ザアカイはナザレのイエスの噂を知っていました。イエスが徴税人を弟子にしたことや、徴税人の家で食事をしたこともあることを聞いていました(5章27-32節)。イエスは一般の徴税人を汚れているとみなしていないようです。では徴税人の頭はどうなのか。ザアカイはイエスがファリサイ派よりも徴税人に肩入れをしている人であることを聞いています(18章9-14節)。ではこのわたしはどうなのか。ザアカイはイエスを見たいと考えます。「イエスとは誰か」(3節、直訳)。
失われたものであるザアカイは必然的に救い主を捜し出そうとします。ここに彼の本心があります。弟息子が父親の家に帰らねばならない必然性と同じです。群衆に遮られてもその熱意は衰えません。ならば先回りして木の上から見れば良い(4節)。多分群衆は意地悪をして遮ったのではありません。徴税人が人ごみに来たら、全ての人は徴税人を避けようとするでしょうから。ザアカイが人ごみを嫌って、いちじく桑の木に登ったのでしょう。そしてザアカイはイエスを見たのでした。
この物語が興味深いのは、ここから捜している人と捜されている人が逆転することです。イエスはいちじく桑の木の下から、ザアカイに声をかけます。「ザアカイ、急いで降りて来なさい。今日わたしがあなたの家に泊まることは義務である」(5節)。目と目が合って、本当の意味でイエスを見て、ザアカイはイエスが誰であるかが分かりました。イエスは失われたものである自分を捜して救う救い主・メシア・キリストです。
彼が対等の友人から名前を呼びかけられるのは、いつ以来なのでしょうか。彼が自分の家に泊まりたいと言ってもらったのは、いつ以来なのでしょうか。この一言だけで、ザアカイは自分のすべてが神に知られていた・愛されていたことを知りました。この一言だけで、ザアカイはイエスが自分の隣人となってくれたことを知りました。「ザアカイは急いで降りて来て、喜んでイエスを迎えた」(6節)。
「あの人は罪深い男のところに行って宿をとった」と批判する人々は、イエスが誰であるかを知りません。このような人々が、多くの失われたものを拡大再生産しています。その一方で、ザアカイは神の必然に動かされていきます。「主よ、わたしは財産の半分を貧しい人びとに施します」(8節)。ザアカイの家族はどう思ったのでしょうか。この法外の寄付の申し出を止めたか、それとも勧めたか不明です。いずれにしろ、ザアカイは誰から止められようが、逆にほめられようが、寄付をせずにおれない気持ちになっていました。その理由は、自分の尊厳が回復させられたからです。神に愛されていたことを知り、イエスという友を得たので、嬉しくてしょうがなくなったのです。彼は富を同じ人間仲間と分け合う道へと進まざるをえなくなりました。寄付によって同じように隙間で喘いでいる人の尊厳が回復させられるからです。

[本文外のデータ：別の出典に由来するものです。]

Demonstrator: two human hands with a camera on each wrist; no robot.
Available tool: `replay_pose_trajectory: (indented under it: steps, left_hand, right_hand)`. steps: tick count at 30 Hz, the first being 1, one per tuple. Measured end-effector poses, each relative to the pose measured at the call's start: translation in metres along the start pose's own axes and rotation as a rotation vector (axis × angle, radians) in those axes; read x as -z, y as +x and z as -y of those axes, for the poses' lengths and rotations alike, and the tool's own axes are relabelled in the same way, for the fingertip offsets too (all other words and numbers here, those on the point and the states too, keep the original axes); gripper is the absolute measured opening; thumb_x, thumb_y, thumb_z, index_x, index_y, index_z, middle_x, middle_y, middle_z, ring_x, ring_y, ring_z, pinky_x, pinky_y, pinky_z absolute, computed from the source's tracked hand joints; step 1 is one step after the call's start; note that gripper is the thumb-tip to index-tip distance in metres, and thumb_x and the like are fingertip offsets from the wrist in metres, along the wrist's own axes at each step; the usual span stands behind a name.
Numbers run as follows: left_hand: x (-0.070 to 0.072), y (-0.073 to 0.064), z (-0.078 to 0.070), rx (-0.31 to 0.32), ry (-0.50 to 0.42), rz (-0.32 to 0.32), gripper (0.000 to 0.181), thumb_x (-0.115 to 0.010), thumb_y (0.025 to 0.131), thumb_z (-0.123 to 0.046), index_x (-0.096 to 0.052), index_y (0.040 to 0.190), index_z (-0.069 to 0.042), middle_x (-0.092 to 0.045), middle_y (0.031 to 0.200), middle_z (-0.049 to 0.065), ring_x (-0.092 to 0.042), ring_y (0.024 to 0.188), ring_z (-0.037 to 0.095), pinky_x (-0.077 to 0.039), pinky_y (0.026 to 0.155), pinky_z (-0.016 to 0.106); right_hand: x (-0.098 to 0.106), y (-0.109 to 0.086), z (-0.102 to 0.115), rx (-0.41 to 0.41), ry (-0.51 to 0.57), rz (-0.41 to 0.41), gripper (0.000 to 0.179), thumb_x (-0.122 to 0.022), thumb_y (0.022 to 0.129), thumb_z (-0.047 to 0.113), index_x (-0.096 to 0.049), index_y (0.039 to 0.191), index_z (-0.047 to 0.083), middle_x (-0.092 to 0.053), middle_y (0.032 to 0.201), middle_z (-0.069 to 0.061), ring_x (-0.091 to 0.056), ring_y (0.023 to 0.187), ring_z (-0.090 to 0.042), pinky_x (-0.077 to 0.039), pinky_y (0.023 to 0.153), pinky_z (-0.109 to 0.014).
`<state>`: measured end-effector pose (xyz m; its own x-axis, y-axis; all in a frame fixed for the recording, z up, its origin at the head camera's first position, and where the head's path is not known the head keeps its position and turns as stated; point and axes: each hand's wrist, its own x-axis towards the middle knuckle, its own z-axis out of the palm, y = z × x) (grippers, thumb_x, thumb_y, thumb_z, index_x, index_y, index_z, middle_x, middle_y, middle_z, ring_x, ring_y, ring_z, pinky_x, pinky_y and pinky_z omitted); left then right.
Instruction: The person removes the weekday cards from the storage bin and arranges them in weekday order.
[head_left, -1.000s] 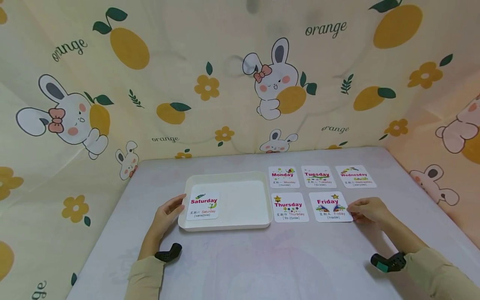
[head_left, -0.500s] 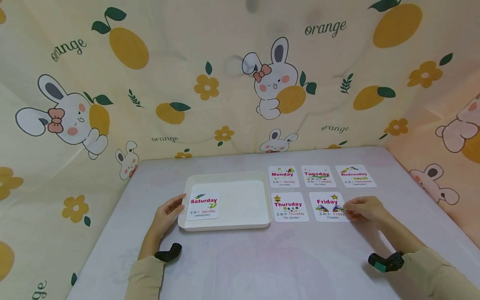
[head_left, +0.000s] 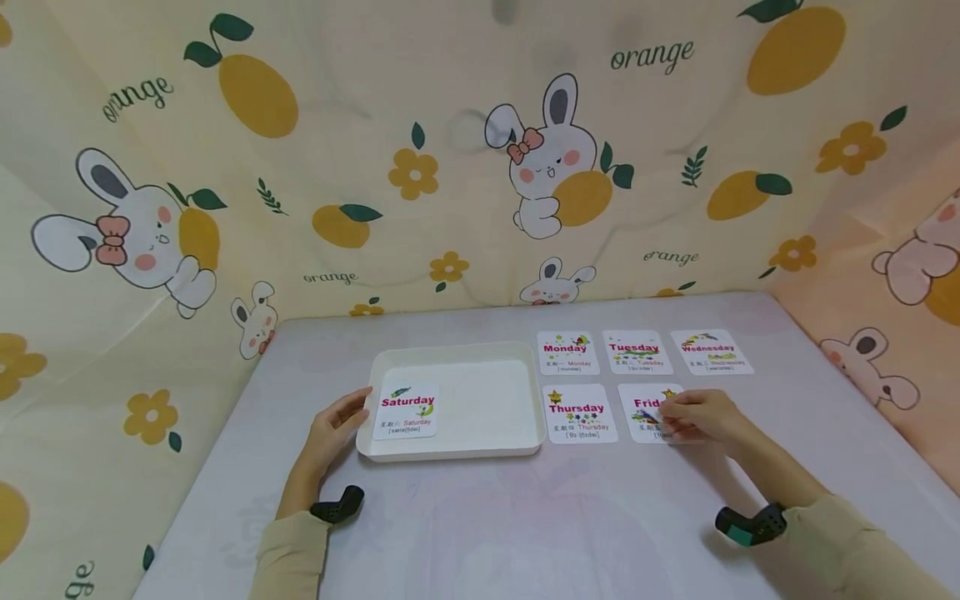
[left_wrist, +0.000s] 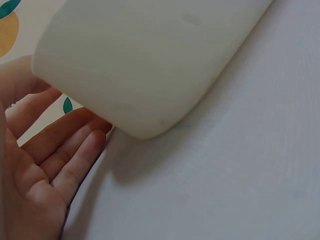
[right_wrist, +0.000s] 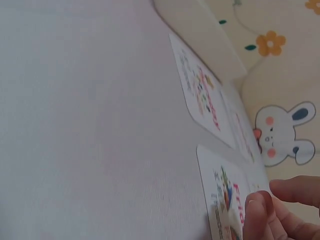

ザアカイは仕事を止めません。高給取りのままだし、宗教的汚れたとみなされたままです。しかし決定的に変わりました。彼には居場所ができました。イエスとその仲間たちと共に交わることが彼の居場所です。これからも誰も来ない自宅も、イエスが来たのでそこが彼の居場所です。十字架で殺されよみがえらされたイエスは、いつまでもザアカイの家にいます。その家が教会となっていったからです。「今日、救いがこの家に生じた」(9節、直訳)。
今日の小さな生き方の提案は、ここを自分たちの居場所とすることです。わたしたちは今、必然的にここに居合わせています。失われたという傷を持ち、心の深いところで居場所を求めて集まっています。集まっているようでいて実は集められています。イエスがわたしたち一人ひとりを捜し・救い・その尊厳を回復させます。教会は居場所を提供します。共に福音に与るためです。